As well as the lockdown and staying at home, Spain’s health authorities have issued guidelines for individuals to reduce the risk of infection. You’ll may also notice other measures as detailed below:
How to reduce your risk of catching coronavirus
- Wash your hands frequently with soap and water, including your nails. Take at least 20 seconds (the time it takes to sing Happy Birthday to you twice or see below*).
- Wash your hands as soon as you enter a ‘safe place’ – your home, hotel room or self-catering apartment in Malaga, for example.
- If you’re in a closed area with people other than those you live with, wear your mask and open the windows as wide as possible. Don’t stay in the room for over an hour.
- Practise social distancing – stay at least 2m from other people.
- Avoid close contact with anyone with a cough or showing signs of a chest infection.
- Wear a mask at all times in public spaces, indoors and out.
(*On a lighter note, check out this great Twitter thread started by journalist Jen Monnier with alternative 20-second tunes to sing. Our favourite is the chorus in Jolene 🙂 )
The Spanish traditionally go for effusive greetings – two kisses, firm handshakes and/or embraces. You’ll notice that people are avoiding these altogether, preferring air kisses or elbow nudges instead.
If you’re a church goer and go to mass in Malaga, you’ll notice the following preventive measures against COVID-19:
- No holy water available.
- No rite of peace with the traditional handshake or kiss with the person next to you.
- Hand-to-hand wafer for communion only.
As of 11 May, churches are open for mass and prayers, but only to 75% of their capacity.
Events in Malaga post-Covid-19
Events in Malaga are the best occasions of the year and attended by thousands. Research into Covid-19 has revealed that close contact at gatherings is one of the main causes of spread of the virus so it’s unlikely that events will take place in the short and medium term in Malaga. Malaga Fair has been officially cancelled and we imagine other events in Malaga this autumn will be too.

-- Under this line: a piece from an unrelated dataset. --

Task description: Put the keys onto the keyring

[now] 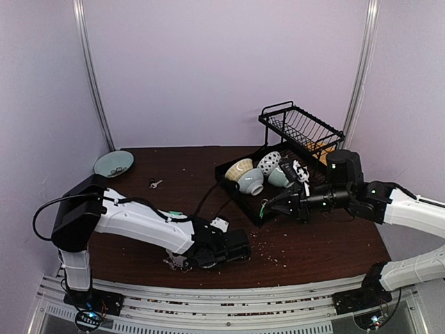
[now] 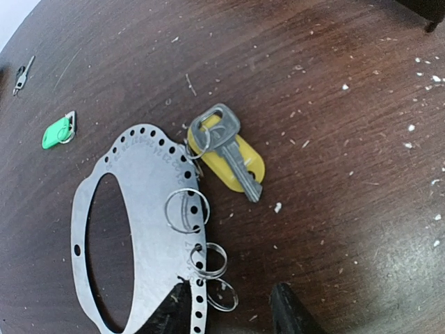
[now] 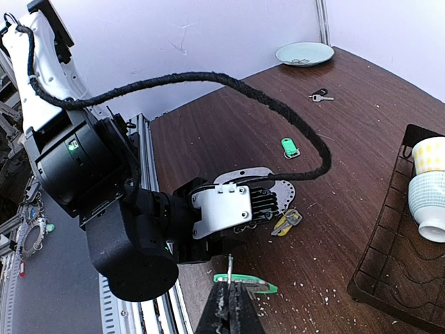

What about food in Malaga?
According to the health authorities, there’s no risk of COVID-19 involved with food in Malaga. You should, however, take the usual precautions such as washing your hands before preparing or eating food and after touching raw meat or fish.
What about touching animals?
Again, there’s no risk of coronavirus in Malaga from touching animals. But, again, wash your hands thoroughly afterwards as you would do anyway.
Where can I get up-to-date information about coronavirus in Spain?
The Spanish Ministry of Health has a dedicated section of its website that is regularly updated. You can access it here (in Spanish only – right -click to read in your language).
The Regional health authorities have similar information about the situation on coronavirus in Andalusia, available here (in Spanish only – right -click to read in your language).
Where can I get information about coronavirus?
If you think you have symptoms, have been in contact with someone who has coronavirus or are in Malaga after travelling in an affected area, call 900 400 061. For general information about coronavirus, call Salud Responde on +34 955 545 060. The helplines are open 24-hours a day and offer information and advice on coronavirus in several languages including English.
If you think you have symptoms, do not go to a health centre or hospital; wait for professional advice.
What about Guide to Malaga?
We’re devastated by what has happened and extremely sad to see Malaga shut down. However, we knew this will pass and that Malaga would still be here for everyone who wants to come and enjoy this wonderful city. We set up a brand-new section on our website and social media channels – My Malaga At Home – where we brought you this wonderful city for as long as you couldn’t visit Malaga yourself.
For the moment, Malaga has come out of it and is open and keen to welcome you. But obviously, this depends on whether you can and want to travel. But rest assured – Malaga is taking social distancing and hygiene regulations extremely seriously and can’t wait to see you!
We hope to see you in Malaga as soon as it is possible. Meanwhile, stay safe.